Exercise goal:
When you reach the listing, restate it word for word, leaving nothing out.

═══ Dataset extract

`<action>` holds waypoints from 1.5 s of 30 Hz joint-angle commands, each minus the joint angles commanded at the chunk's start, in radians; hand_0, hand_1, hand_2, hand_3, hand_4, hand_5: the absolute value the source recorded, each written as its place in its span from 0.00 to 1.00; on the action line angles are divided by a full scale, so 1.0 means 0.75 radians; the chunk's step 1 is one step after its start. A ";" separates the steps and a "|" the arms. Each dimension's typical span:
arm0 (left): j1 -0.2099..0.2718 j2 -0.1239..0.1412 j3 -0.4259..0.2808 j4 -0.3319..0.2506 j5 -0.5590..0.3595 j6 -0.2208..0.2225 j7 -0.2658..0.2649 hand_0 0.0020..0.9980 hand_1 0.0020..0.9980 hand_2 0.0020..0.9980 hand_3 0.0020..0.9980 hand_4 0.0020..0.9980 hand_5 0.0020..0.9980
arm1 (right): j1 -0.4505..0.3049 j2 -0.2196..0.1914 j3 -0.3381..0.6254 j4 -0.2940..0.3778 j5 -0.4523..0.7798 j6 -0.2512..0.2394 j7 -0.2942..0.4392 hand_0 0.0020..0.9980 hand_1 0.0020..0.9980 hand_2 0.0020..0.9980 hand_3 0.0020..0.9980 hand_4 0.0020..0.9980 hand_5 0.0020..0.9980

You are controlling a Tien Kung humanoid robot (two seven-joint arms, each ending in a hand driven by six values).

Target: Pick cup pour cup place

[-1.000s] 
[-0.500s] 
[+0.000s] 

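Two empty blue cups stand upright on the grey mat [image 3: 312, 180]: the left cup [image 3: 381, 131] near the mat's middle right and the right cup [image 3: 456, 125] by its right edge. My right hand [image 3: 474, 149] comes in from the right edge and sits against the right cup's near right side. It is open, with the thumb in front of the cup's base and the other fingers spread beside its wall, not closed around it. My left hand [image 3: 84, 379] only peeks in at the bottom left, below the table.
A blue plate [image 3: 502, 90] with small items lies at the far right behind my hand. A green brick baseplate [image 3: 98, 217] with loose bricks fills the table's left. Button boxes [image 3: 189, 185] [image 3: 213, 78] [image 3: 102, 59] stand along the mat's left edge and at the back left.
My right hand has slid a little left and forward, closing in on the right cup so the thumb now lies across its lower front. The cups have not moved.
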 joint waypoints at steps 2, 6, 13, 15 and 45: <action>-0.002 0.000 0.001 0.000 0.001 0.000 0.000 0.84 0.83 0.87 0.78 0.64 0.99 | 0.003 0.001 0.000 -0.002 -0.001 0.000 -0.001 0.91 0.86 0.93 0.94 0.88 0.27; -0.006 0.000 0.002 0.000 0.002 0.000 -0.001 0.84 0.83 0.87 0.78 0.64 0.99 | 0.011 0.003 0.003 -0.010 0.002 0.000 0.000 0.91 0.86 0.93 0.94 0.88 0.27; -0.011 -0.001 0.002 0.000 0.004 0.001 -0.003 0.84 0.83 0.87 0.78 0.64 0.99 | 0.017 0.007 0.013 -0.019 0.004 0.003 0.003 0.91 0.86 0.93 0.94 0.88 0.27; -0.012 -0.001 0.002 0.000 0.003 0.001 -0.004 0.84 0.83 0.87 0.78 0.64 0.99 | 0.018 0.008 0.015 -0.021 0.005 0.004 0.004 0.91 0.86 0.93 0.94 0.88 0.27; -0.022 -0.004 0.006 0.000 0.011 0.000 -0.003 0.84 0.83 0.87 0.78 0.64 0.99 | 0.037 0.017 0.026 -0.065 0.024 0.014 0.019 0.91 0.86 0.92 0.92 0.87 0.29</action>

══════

Task solution:
`<action>` holds waypoints from 1.5 s of 30 Hz joint-angle commands, each minus the joint angles commanded at the chunk's start, in radians; hand_0, hand_1, hand_2, hand_3, hand_4, hand_5: the absolute value the source recorded, each written as its place in its span from 0.00 to 1.00; on the action line angles are divided by a full scale, so 1.0 means 0.75 radians; the chunk's step 1 is one step after its start. A ";" separates the steps and a "|" the arms. Each dimension's typical span:
arm0 (left): j1 -0.2099..0.2718 j2 -0.1239..0.1412 j3 -0.4259..0.2808 j4 -0.3319..0.2506 j5 -0.5590..0.3595 j6 -0.2208..0.2225 j7 -0.2658..0.2649 hand_0 0.0020..0.9980 hand_1 0.0020..0.9980 hand_2 0.0020..0.9980 hand_3 0.0020..0.9980 hand_4 0.0020..0.9980 hand_5 0.0020..0.9980
arm1 (right): j1 -0.4505..0.3049 j2 -0.2196..0.1914 j3 -0.3381..0.6254 j4 -0.2940..0.3778 j5 -0.4523..0.7798 j6 -0.2512..0.2394 j7 -0.2942..0.4392 hand_0 0.0020..0.9980 hand_1 0.0020..0.9980 hand_2 0.0020..0.9980 hand_3 0.0020..0.9980 hand_4 0.0020..0.9980 hand_5 0.0020..0.9980

You are controlling a Tien Kung humanoid robot (two seven-joint arms, each ending in a hand driven by six values).

Target: Pick cup pour cup place

[-1.000s] 
[-0.500s] 
[+0.000s] 

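Two empty blue cups stand upright on the grey mat [image 3: 312, 180]: the left cup [image 3: 381, 131] near the mat's middle right and the right cup [image 3: 456, 125] by its right edge. My right hand [image 3: 474, 149] comes in from the right edge and sits against the right cup's near right side. It is open, with the thumb in front of the cup's base and the other fingers spread beside its wall, not closed around it. My left hand [image 3: 84, 379] only peeks in at the bottom left, below the table.
A blue plate [image 3: 502, 90] with small items lies at the far right behind my hand. A green brick baseplate [image 3: 98, 217] with loose bricks fills the table's left. Button boxes [image 3: 189, 185] [image 3: 213, 78] [image 3: 102, 59] stand along the mat's left edge and at the back left.
My right hand has slid a little left and forward, closing in on the right cup so the thumb now lies across its lower front. The cups have not moved.
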 joint waypoints at steps 2, 6, 13, 15 and 45: <action>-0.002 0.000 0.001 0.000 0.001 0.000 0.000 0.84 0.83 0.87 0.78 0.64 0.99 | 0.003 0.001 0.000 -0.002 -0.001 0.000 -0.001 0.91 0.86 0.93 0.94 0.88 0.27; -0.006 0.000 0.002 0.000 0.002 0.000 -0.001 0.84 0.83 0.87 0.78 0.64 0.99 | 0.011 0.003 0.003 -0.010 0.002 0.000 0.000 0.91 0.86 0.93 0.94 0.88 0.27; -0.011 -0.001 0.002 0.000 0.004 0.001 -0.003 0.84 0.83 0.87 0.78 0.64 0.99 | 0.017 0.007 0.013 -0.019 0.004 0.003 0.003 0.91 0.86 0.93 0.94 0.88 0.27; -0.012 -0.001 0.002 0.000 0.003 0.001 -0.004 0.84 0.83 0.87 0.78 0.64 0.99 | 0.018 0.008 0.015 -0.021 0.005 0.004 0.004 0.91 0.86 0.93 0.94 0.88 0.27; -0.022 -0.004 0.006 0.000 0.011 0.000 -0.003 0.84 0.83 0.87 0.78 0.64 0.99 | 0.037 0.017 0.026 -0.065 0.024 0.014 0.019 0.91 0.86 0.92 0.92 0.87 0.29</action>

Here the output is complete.